*** DATA EXCERPT ***
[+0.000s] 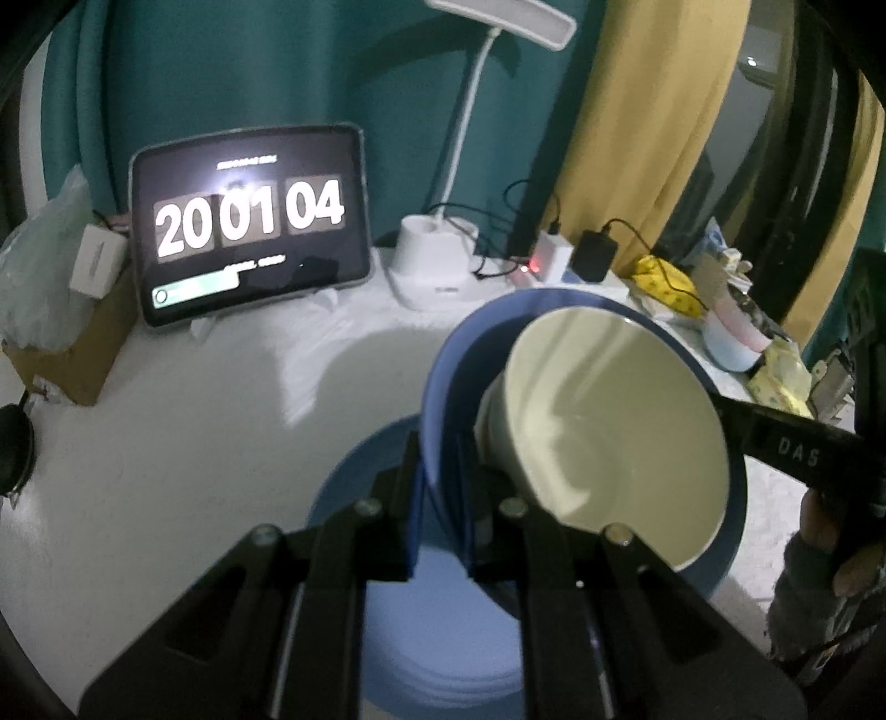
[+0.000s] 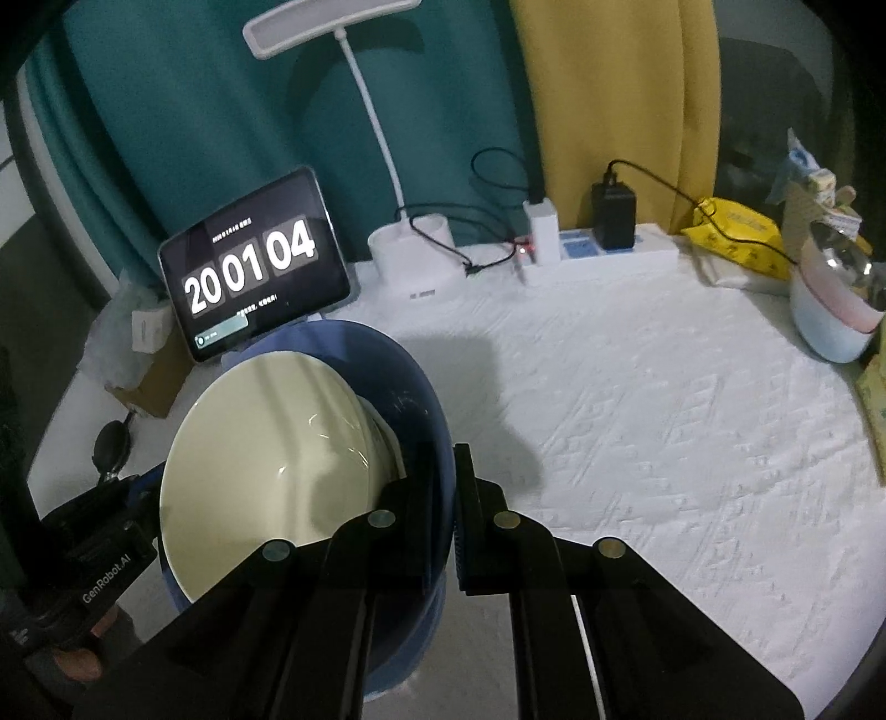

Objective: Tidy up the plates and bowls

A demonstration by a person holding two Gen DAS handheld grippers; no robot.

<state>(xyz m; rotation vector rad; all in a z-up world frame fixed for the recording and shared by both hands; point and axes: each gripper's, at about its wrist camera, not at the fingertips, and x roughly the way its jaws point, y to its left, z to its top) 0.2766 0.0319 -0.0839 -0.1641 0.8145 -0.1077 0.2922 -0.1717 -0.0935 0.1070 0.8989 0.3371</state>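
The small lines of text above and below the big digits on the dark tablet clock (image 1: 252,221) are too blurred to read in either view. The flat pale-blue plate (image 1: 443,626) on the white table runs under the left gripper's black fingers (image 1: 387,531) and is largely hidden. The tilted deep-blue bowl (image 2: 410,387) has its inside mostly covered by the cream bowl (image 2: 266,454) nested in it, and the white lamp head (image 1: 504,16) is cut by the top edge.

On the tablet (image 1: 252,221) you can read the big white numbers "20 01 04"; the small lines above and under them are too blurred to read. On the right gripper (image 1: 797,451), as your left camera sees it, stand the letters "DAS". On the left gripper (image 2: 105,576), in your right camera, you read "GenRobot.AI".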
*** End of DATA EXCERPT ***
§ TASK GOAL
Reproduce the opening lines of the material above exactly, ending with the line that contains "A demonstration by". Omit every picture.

§ EXERCISE SOLUTION
[+0.000s] 
[+0.000s] 

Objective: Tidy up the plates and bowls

A demonstration by a person holding two Gen DAS handheld grippers; no robot.

Here the answer is complete.